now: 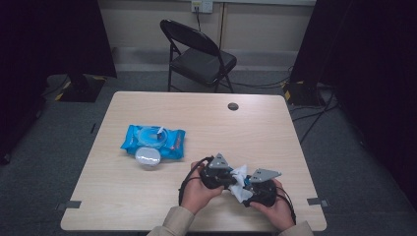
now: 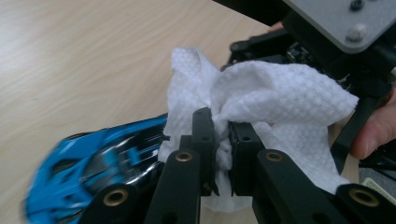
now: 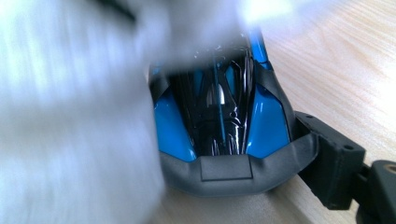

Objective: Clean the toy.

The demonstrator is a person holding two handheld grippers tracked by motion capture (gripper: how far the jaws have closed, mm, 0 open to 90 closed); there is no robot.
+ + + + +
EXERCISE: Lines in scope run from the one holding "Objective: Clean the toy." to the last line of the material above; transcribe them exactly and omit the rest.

ANSWER TO THE PROBLEM:
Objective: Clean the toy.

The demonstrator is a person holding two handheld grippers tracked by motion capture (gripper: how far the jaws have closed, mm, 0 open to 90 closed); there is no robot.

Work on the answer is now done.